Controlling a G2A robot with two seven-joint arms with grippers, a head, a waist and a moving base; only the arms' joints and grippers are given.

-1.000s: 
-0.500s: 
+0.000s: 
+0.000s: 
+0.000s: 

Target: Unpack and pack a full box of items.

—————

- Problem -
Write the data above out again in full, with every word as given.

- Your response -
Controlling a G2A robot with two seven-joint arms with grippers, a head, a waist and a moving base; only the arms' joints and grippers are given.

-1.000s: 
-0.500s: 
+0.000s: 
+0.000s: 
+0.000s: 

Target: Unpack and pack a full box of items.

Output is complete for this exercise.